Evaluation of Family Group Conferences at pre-proceedings stage

Evaluation of Family Group Conferences at pre-proceedings stage, as part of the Department for Education's Supporting Families: Investing in Practice programme

Status

Randomised controlled trial / In progress

Estimated completion

August 2022

Focus areas

Professionals

Delivered by

Daybreak

Evaluated by

Coram

Key Figures

Local authorities 22

This project seeks to evaluate referring families for Family Group Conferences (FGCs) at pre-proceedings, as part of the Department for Education (DfE) funded Supporting Families: Investing in Practice programme, which is expanding and rolling out promising interventions that came through the DfE’s Innovation Programme. The evaluation, conducted by Coram, consists of a randomised controlled trial (RCT) and a process evaluation.

What are we evaluating?

FGCs are meetings led by family members to plan and make decisions for a child who is at risk.  They are convened by FGC coordinators. Previous evaluations have found promising results of FGCs at pre-proceedings, but they used less robust methods, and have not been able to establish causality, due to the lack of a robust comparison group.

This evaluation is part of the Department for Education’s Supporting Families: Investing in Practice programme, which aims to help safely keep children with their parents, by seeking to work with local authorities to adopt and adapt FGCs, as well as two other projects (Family Drug and Alcohol Courts, and the Mockingbird model of foster care).

Impact evaluation 

The primary evaluation question of the RCT relates to care status: does referring families for Family Group Conferencing at the pre-proceedings stage, relative to care-as-usual, change the likelihood that children in 22 local authorities in England are in care (looked after), 12 months after the pre-proceedings letter, and if so, by how much? 

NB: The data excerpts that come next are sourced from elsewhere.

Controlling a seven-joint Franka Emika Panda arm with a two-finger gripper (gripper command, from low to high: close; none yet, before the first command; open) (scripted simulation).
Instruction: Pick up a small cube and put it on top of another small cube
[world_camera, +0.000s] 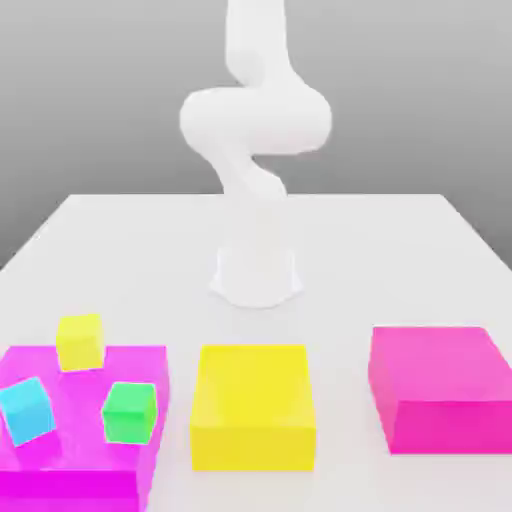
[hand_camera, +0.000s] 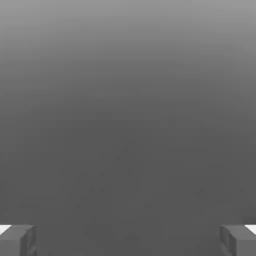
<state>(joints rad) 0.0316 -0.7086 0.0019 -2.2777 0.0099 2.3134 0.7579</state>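
Right now my claw (hand_camera: 128, 240) stands wide open, gripping nothing. I see only grey between its fingertips (hand_camera: 17, 239), no cube near.

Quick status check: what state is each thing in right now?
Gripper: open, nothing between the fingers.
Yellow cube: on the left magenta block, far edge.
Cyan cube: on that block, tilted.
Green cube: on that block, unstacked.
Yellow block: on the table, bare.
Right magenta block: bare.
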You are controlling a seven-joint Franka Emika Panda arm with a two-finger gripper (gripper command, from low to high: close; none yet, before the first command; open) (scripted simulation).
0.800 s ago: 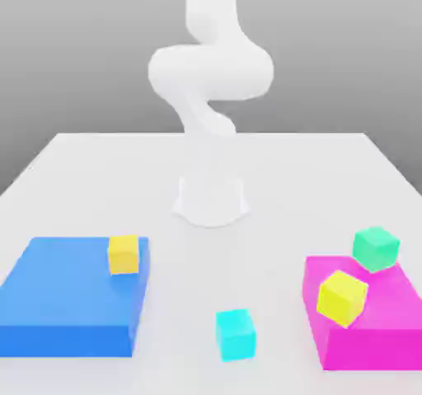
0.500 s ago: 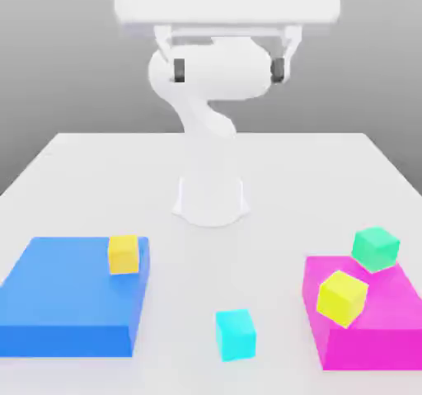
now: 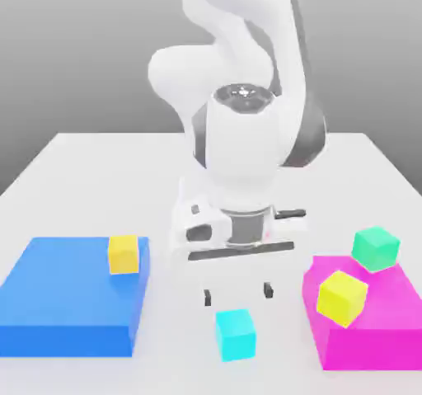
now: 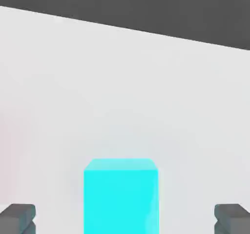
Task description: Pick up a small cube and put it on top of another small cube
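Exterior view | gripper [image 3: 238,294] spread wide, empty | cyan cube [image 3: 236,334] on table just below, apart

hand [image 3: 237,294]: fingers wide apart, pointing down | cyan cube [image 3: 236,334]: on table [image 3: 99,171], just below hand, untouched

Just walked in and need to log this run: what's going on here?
A white robot arm has its open gripper hanging over the cyan cube on the white table, fingertips either side, nothing gripped yet. One yellow cube sits on the blue block; another yellow cube and a green cube sit on the magenta block. No stacking has happened yet.
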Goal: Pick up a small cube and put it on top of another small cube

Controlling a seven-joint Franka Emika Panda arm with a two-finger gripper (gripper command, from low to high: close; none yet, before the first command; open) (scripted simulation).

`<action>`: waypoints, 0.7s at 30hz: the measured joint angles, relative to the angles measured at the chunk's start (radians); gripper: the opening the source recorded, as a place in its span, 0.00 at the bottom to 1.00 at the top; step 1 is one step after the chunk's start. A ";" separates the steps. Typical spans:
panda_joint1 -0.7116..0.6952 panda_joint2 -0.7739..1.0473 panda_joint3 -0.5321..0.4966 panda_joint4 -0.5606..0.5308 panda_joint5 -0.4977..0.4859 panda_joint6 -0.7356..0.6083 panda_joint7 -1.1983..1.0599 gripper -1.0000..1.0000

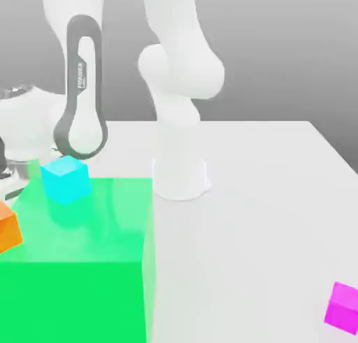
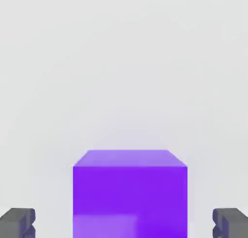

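- White table (image 1: 280,209): carries the arm's base (image 1: 180,174).
- Big green block (image 1: 77,265): cyan cube (image 1: 65,179) on its top; orange cube (image 1: 8,226) at its edge on the exterior view's left.
- Magenta cube (image 1: 342,307): well apart on the table.
- Purple cube (image 2: 130,193): between the fingers (image 2: 17,222).
- Gripper (image 2: 125,223): spread wide, clear of both cube sides, gripping nothing.

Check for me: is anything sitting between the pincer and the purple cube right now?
Nothing visible does. In the hand view the purple cube sits on bare white surface, centred between the two open fingertips of the pincer, with clear gaps on both sides.
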 joint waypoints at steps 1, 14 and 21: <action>0.000 0.000 0.000 0.000 0.000 0.000 0.000 0.00; 0.030 -0.220 -0.045 -0.030 -0.082 -0.177 0.058 0.00; 0.158 -0.395 0.023 0.191 0.050 -0.438 0.038 0.00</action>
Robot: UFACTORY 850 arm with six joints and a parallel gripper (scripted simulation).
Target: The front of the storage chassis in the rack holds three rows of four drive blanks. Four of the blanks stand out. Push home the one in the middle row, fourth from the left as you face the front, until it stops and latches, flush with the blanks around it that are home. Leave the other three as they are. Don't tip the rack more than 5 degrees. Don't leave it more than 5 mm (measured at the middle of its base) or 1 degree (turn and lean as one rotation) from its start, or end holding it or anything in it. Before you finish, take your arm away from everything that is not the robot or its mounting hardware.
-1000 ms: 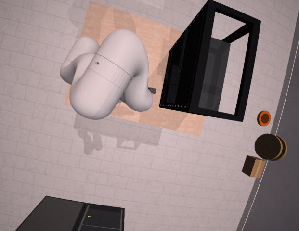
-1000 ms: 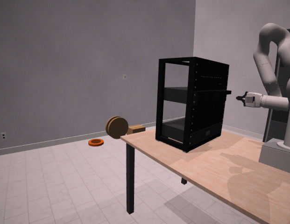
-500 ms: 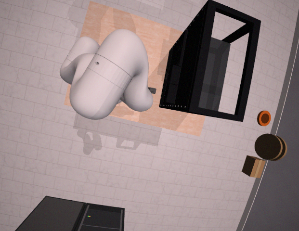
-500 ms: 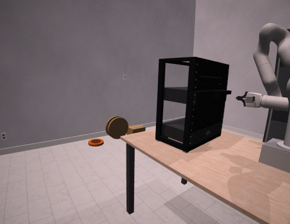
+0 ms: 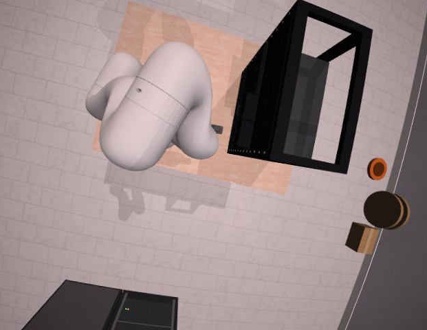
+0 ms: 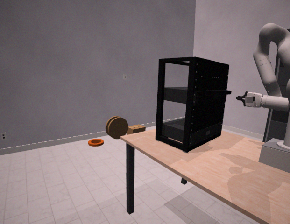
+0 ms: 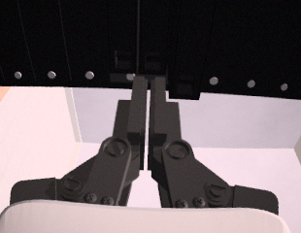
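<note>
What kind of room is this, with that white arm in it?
Probably a server or equipment room used as a test space: a black rack stands on a wooden table, a dark cabinet with small indicator lights stands nearby, and the walls are bare grey above a tiled floor.

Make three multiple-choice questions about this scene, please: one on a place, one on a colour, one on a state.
1. Where does the rack stand?
A. on the floor
B. on the wooden table
C. on a chair

2. What colour is the ring on the floor?
A. orange
B. green
C. blue

3. How is the claw?
A. open wide
B. shut on a blank
C. shut, holding nothing

Answers: 1 B, the rack's base rests on the table top in the exterior view. 2 A, the ring shows orange in both room views. 3 C, the fingers lie together in the wrist view, with a gap to the rack.
</note>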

There are also four secondary questions, relating to changes in: i) the perceived inclusiveness of how the local authority worked with the parent(s), ii) sustainment of living arrangement following a court judgment, iii) time spent in care, and iv) the likelihood of that court proceedings go ahead.

Coram have been appointed to design and conduct the evaluation.  The RCT is randomised at the family level in 22 local authorities in England.  Local authorities will identify families who start pre-proceedings on a rolling basis, and these will be randomised through an online randomisation platform to either receive care-as-usual, or care-as-usual plus referral for an FGC at the pre-proceedings stage. 

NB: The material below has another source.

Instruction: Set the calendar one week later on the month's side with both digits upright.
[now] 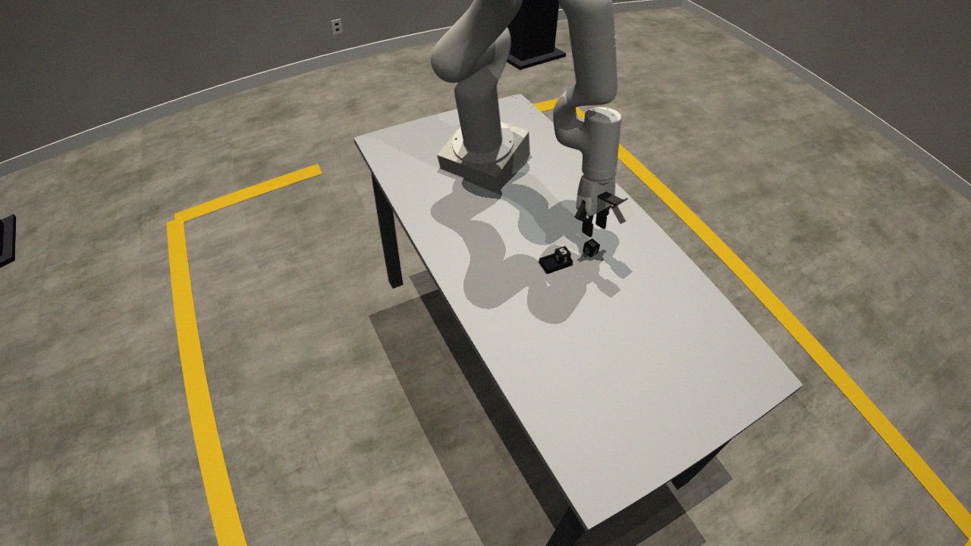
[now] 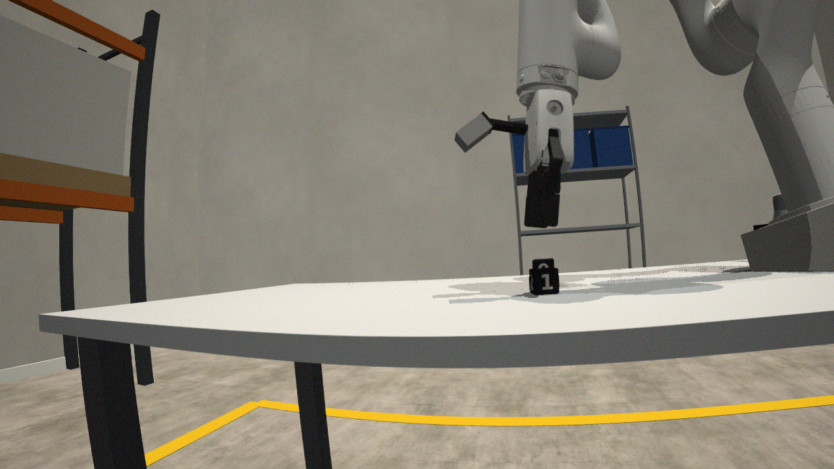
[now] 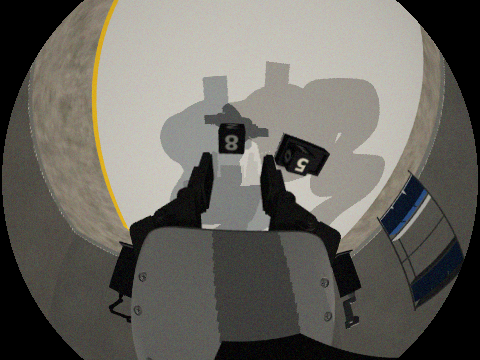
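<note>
My gripper (image 1: 595,227) (image 2: 541,225) (image 3: 237,165) is partly open and empty, a little above a loose black cube. This cube (image 1: 591,247) (image 2: 545,281) (image 3: 231,139) stands on the table; the wrist view shows an 8 on it and a thin strip of another digit's face, and the exterior view shows a 1. The black tray (image 1: 551,267) (image 3: 320,151) lies beside it. The other black cube (image 1: 562,253) (image 2: 543,264) (image 3: 301,163) stands at one end of the tray, with a 5 on its top and a 0 on a side. The month names are not readable.
The white table (image 1: 652,353) (image 2: 373,314) (image 3: 250,30) carries the arm's base (image 1: 483,159) (image 2: 781,245) behind the tray. Arm shadows fall across the cubes and tray. Shelves stand beyond the table.
</note>
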### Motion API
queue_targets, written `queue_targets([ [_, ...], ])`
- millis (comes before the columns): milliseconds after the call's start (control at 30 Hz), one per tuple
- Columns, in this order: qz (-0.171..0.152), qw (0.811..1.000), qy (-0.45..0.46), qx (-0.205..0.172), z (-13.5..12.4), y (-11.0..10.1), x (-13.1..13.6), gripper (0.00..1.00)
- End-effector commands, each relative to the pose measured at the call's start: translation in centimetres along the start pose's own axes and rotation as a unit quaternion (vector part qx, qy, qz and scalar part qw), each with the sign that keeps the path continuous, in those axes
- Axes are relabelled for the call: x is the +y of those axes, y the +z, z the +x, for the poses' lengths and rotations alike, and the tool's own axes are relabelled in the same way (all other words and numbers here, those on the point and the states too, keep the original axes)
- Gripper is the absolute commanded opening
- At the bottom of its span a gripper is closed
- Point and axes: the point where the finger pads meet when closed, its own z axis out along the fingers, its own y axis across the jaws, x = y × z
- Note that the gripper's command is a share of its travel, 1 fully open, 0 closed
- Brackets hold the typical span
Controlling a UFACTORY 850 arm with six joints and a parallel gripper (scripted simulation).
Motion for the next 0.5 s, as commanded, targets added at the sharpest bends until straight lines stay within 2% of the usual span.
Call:
queue_targets([
  [0,0.008,0.999,0.003,0.037,0.03,-0.05,-0.24,0.49],
  [467,0.014,0.999,0.003,0.045,-0.06,-0.11,-0.57,0.49],
])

Local authorities involved in the trial should make no changes to their care as usual, except for in the course of normal practice. As such, nobody who would have received a family group conference in the absence of the Supporting Families, Investing in Practice Programme, will be denied one.  

Process evaluation questions

A process evaluation will also be run by Coram in parallel. The process evaluation seeks to answer the following questions:

  • Was the project implemented as planned?
  • What were the barriers and enablers to successful implementation?
  • Were FGCs carried out as planned and to Daybreak standards? Why or why not?
  • Were any adaptations made to the FGC model that was planned, and if so, what, why, and where?
  • What, if any, changes were made to care-as-usual?
  • How much impact do staff and families think what they experienced during pre-proceedings (care-as-usual or care-as-usual plus referral for FGC) had on their outcomes?

What can’t we answer?

As well as understanding what questions this research is able to answer, it is important to be clear what it cannot answer. When the results of this trial are known, it should not be used, by itself, to decide whether a family group conference is appropriate for a service to offer, nor for whether it is the best choice for a particular family. This research, as well as the body of other research that has been conducted in the past and continues, the expert judgement of professionals, and the lived experience of children and their families should be taken together to make this decision. 

Timing 

Local authorities will begin referrals for FGCs for the treatment group families from September 2020.   Final outcome data collection will be collected in 2022, with publication of results expected in August 2022, contingent on data availability.